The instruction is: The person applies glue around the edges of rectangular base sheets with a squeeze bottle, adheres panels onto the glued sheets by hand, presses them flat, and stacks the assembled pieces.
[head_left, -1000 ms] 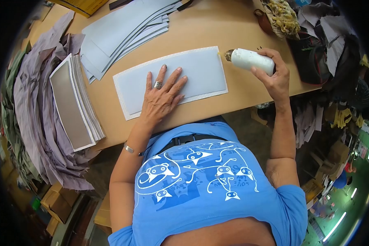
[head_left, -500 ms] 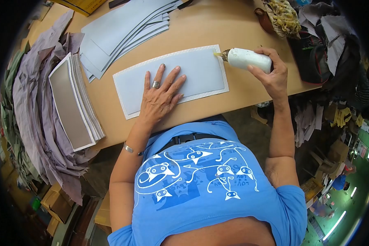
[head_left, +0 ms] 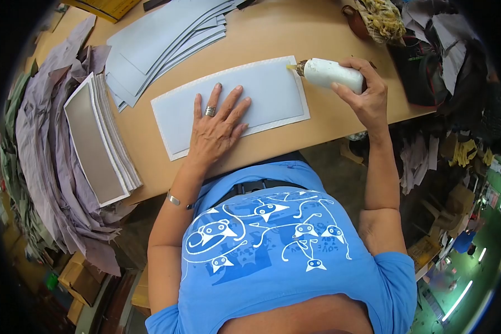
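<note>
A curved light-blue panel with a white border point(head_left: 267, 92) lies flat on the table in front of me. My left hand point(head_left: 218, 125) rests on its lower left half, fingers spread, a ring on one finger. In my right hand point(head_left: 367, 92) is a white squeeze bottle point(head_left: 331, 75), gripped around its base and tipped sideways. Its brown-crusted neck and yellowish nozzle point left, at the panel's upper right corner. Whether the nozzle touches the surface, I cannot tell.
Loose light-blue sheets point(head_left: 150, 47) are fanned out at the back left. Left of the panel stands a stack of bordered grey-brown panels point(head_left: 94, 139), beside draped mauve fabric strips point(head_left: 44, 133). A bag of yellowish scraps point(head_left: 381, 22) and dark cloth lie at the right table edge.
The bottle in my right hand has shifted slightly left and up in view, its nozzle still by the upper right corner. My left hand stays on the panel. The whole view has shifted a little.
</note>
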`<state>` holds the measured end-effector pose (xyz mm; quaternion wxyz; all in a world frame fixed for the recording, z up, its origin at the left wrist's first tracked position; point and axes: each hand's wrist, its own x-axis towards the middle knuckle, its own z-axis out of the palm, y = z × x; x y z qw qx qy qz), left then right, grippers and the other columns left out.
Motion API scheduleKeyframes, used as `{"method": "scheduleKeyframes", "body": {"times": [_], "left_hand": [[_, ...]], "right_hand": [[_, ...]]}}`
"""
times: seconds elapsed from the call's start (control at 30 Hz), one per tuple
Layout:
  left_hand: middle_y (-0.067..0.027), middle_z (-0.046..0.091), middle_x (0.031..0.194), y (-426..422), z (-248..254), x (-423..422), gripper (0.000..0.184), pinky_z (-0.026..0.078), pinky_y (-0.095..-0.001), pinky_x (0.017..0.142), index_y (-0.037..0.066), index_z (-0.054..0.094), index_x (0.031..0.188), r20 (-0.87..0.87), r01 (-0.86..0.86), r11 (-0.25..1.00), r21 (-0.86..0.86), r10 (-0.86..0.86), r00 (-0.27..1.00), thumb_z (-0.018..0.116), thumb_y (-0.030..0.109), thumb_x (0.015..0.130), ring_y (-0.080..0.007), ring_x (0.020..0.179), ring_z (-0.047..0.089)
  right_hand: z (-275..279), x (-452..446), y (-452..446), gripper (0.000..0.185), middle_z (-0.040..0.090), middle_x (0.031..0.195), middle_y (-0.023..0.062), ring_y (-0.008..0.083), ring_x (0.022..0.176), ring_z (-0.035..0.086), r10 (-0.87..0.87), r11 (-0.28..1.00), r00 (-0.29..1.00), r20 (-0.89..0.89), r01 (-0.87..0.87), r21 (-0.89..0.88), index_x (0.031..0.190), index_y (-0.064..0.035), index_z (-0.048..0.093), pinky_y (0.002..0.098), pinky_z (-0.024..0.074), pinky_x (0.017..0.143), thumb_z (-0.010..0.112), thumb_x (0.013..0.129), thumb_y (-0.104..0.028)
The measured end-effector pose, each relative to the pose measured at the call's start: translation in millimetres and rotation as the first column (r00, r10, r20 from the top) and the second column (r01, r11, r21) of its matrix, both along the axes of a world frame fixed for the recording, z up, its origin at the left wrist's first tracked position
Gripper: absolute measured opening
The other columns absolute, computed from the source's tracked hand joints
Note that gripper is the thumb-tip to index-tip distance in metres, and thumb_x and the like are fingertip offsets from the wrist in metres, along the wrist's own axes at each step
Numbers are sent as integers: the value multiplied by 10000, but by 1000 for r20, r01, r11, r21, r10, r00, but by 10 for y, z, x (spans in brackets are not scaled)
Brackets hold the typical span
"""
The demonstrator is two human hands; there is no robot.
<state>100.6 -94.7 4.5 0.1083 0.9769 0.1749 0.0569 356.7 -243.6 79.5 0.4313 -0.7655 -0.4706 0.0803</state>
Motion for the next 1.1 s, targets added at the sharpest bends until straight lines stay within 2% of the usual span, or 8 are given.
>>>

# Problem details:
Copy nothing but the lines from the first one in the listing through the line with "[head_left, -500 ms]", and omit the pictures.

# Exercise output:
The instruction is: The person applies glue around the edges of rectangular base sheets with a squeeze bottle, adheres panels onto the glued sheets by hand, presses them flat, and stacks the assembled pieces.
[head_left, -1000 ms] 
[head_left, -500 ms] 

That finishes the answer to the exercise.